LA PLACE de la cigarette électronique dans le sevrage tabagique est très débattue. Si l’on regarde les faits, elle connaît un véritable succès. L’enquête ETINCEL-OFDT rapportait, en novembre 2013, un taux d’expérimentation de 18 % chez les 15-75 ans. Un usage quotidien était déclaré dans 3,3 % des cas, ce qui représente 1,5 million de personnes, dont 650 000 en usage exclusif. Les raisons de ce succès sont multiples. Il s’agit d’un produit identifié comme le plus proche de la cigarette (vapeur, gestuelle, biodisponibilité…) et qui dispense de faire appel à un professionnel de santé. Avec en plus un indéniable effet mode.

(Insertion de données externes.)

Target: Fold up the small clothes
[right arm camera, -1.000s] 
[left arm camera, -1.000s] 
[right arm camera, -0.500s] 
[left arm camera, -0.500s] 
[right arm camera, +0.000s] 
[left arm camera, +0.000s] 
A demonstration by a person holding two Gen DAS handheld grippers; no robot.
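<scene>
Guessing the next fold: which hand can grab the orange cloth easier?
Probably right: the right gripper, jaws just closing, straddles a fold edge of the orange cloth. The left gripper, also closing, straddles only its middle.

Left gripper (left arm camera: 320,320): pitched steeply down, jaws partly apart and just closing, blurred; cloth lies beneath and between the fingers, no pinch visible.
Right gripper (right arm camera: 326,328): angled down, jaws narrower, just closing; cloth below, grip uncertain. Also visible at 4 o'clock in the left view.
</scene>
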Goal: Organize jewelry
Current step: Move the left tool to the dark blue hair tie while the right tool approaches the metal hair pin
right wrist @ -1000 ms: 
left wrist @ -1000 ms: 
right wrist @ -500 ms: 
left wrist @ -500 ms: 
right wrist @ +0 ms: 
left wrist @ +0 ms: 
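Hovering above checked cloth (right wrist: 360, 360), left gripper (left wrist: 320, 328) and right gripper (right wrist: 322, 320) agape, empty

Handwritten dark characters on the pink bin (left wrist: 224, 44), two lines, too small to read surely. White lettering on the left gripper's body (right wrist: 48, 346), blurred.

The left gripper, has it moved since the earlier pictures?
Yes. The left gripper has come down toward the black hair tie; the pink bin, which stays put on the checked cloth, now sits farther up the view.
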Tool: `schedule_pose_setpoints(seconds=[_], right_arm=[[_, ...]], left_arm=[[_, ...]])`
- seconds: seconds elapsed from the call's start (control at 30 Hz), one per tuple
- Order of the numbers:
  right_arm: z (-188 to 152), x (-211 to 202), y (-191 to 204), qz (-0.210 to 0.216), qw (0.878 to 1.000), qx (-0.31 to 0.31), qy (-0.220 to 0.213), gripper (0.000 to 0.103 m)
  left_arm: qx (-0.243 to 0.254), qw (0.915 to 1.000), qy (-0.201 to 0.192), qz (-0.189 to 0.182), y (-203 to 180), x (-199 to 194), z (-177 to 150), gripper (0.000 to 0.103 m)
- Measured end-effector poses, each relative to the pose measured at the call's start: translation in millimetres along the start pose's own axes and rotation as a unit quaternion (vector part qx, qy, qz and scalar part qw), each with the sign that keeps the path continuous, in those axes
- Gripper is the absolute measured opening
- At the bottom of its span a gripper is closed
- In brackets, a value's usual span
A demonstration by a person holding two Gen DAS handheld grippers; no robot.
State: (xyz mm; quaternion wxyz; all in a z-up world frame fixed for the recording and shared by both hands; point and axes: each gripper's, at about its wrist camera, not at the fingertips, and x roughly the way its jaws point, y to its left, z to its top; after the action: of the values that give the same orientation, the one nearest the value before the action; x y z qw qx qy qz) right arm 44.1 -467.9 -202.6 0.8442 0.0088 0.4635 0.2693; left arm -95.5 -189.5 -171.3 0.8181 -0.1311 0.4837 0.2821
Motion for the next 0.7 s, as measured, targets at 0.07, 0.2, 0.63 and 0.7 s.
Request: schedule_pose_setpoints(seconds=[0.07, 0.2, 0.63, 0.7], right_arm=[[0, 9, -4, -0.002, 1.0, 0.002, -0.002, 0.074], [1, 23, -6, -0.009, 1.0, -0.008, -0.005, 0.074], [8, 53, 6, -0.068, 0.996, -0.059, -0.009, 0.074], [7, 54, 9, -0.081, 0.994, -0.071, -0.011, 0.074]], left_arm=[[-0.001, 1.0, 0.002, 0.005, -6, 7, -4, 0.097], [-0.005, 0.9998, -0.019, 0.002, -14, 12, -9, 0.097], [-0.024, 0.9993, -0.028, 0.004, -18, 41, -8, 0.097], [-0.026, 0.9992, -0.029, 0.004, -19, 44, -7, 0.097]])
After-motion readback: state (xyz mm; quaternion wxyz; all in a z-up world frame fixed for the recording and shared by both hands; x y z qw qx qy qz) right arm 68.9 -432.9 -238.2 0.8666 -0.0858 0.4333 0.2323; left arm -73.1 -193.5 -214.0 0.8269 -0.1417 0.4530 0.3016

« Corollaire de l’explosion de la e-cigarette : un recul des ventes de cigarettes de 6 à 7 % entre 2013 et 2014 », a indiqué le Pr Daniel Thomas (institut de cardiologie de l’hôpital de la Pitié-Salpêtrière), avant de souligner que la cigarette électronique est infiniment moins toxique que la cigarette. Il n’y a ni monoxyde de carbone, ni quantités significatives de cancérogènes, car il n’y a ni tabac ni combustion. Globalement, elle contient de 9 à 450 fois moins de substances toxiques.
Face à ces faits bien établis, des inconnues subsistent. La pharmacocinétique de la nicotine délivrée par la cigarette électronique est plus proche de celle de la cigarette que des substituts nicotiniques. Ceci pose alors la question de possibles effets cathécolergiques (augmentation de la fréquence cardiaque, de la pression artérielle) et dans ce domaine, les données manquent. Les effets toxiques potentiels à long terme d’une inhalation prolongée sont, par manque de recul, non connus. L’impact de la surchauffe, qui pourrait accroître les taux de formaldéhyde, et de la meilleure délivrance de la nicotine avec les systèmes de dernière génération est également mal précisé. Deux études publiées en 2014 sont rassurantes quant aux effets cardio-vasculaires de la e-cigarette, qui ne modifierait pas la circulation coronaire ni les paramètres écho-Doppler de la fonction ventriculaire gauche.
Son efficacité dans le sevrage tabagique ne paraît pas supérieure à celle des substituts nicotiniques, mais selon une étude Cochrane, elle faciliterait la réduction de la consommation de tabac. Cette même analyse conclut à l’absence de risque accru pour la santé avec deux ans de recul.
Enfin la diffusion de la cigarette électronique soulève des questions de santé publique. Son interdiction dans les lieux publics semble plus utile pour ne pas renormaliser l’acte de fumer que pour protéger du vapotage passif. Son rôle dans l’entrée vers le tabagisme des mineurs reste à préciser. Par ailleurs, des normes et des contrôles qualité doivent être mis en place. Des normes AFNOR sont en cours d’élaboration afin d’établir des critères de transparence et de sécurité.
« En pratique, la e-cigarette ne doit être ni recommandée, ni diabolisée. En première intention, il faut utiliser ce que l’on connaît (substituts et autres traitements pharmacologiques du sevrage, thérapies cognitives et comportementales), a indiqué le Pr Daniel Thomas. Mais si un patient a déjà adopté la cigarette électronique, il faut lui dire que c’est meilleur que la poursuite du tabagisme et l’aider à gérer au mieux son utilisation. En particulier, un sevrage complet des cigarettes est essentiel car il n’y a pas de petit tabagisme sans risque. Chez le patient coronarien ou insuffisant cardiaque, vigilance et prudence s’imposent, notamment du fait des possibles effets cathécolergiques du vapotage compulsif. Enfin la e-cigarette doit être formellement déconseillée aux non-fumeurs, aux ex-fumeurs et ex-vapoteurs, ainsi qu’aux mineurs ».